Responses to COVID-19 in the US build on a 100-year history of state and local public health partnerships

0 comments

Estimated reading time: 10 minutes

Efforts to tackle the COVID-19 pandemic have not just come from the US federal government – state and local governments have played an important role, too, including by collaborating with non-governmental organizations. Matthew Purcell writes that these partnerships are nothing new: like Partners in Health today, organizations such as the Rockefeller Foundation aided and managed public health campaigns in the US South from 1910 to 1930.

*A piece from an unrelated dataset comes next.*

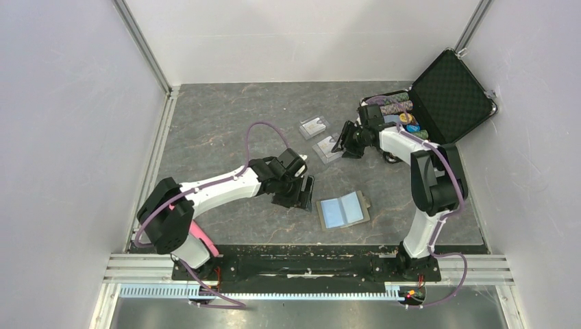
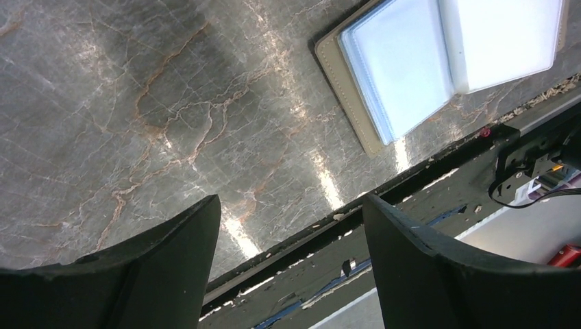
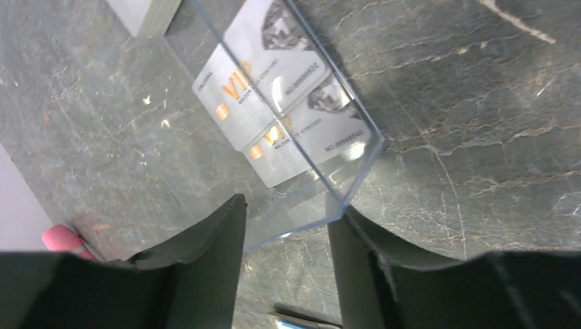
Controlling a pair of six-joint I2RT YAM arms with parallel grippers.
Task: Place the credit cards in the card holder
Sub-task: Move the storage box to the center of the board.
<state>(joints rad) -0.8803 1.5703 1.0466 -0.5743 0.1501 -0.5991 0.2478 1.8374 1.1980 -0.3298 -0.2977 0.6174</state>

The COVID-19 pandemic has brought health inequalities within the United States to the forefront of public debates. Understandably, federal mandates and fiscal spending have received most of the news coverage – after all, it is public health and, public institutions will have the largest influence. Growing alongside these measures has been the collaboration of local and state governments with non-governmental organizations (NGOs). These patterns are not new. In fact, the history of public health in the US offers examples of similar partnerships that were critical to improving the health and well-being of Americans in the 1920s and 1930s.

Today’s response: Developed in the Global South, now applicable in the States 

One of the most prominent NGOs responding to today’s health crisis in the US has been Partners in Health (PIH). Founded in 1987, the organization’s mission statement reflects its desire to link public health with social justice: “to bring the benefits of modern medical science to those most in need of them and to serve as an antidote to despair.” At first, the organization focused on providing care for rural Haitians. Over time, the organization expanded its reach, so that by 2019 PIH provided care to the most vulnerable populations in 11 additional countries.

At the onset of the pandemic, PIH expanded its reach in the US. It partnered with 14 different localities–including the Navajo Nation with whom PIH had a pre-existing relationship. While the scope and details of operations vary at each site, the strategies remain consistent with the ones developed in their work abroad. These strategies include embedding the organization’s employees at the community level, training local staff to build local healthcare capacity, and tailoring aid to the needs of the most vulnerable.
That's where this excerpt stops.